Ровно через час мы встретились, облобызались, перекинулись парой фраз, после чего Борис потащил меня куда-то на Садовую. Хотя нет, сначала он зачем-то попросил меня дыхнуть, после чего поморщился и спросил:
– Когда последний раз пил?
– Вчера, – недоуменно ответил я.
– Сколько?
– Два абсента, с заказчиком в баре пообщались А что?
– Да так, ничего, – многозначительно сказал Борька и потянул меня за рукав. – Пошли, опаздываем.
Подобное поведение меня, безусловно, заинтриговало, однако я решил в течение событий пока не вмешиваться. Да и мало ли что в данную минуту у человека может быть на уме?
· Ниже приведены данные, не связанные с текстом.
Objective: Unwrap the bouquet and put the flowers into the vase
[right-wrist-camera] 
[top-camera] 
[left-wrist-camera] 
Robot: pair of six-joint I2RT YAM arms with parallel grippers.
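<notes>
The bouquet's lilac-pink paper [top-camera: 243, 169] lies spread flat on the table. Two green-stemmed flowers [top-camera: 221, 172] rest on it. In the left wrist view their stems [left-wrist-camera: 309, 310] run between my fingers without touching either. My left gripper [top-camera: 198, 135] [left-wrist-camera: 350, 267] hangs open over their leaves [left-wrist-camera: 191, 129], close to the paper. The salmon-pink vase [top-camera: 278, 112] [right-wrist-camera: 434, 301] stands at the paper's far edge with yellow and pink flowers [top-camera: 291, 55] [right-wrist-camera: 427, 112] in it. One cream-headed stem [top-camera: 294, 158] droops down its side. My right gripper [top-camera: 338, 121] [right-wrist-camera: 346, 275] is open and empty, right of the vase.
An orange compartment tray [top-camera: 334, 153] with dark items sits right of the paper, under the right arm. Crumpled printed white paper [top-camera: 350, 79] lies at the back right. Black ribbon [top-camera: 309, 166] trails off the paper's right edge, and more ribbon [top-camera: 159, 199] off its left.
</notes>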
Москвичи, они вообще малость торкнутые люди, и Борька Краснов в данном случае не исключение.
Мы прошли к основательного вида зданию с фонтаном, на котором красовалась вывеска «Поликлинический комплекс производственного объединения „Адмиралтейские верфи“. „Странный выбор“, – подумал я и спросил:
– Борька, а ты уверен, что здесь наливают?
– А тебе уже совсем невмоготу? – как-то уж слишком участливо спросил Краснов, и я понял, что явно чего-то недопонимаю.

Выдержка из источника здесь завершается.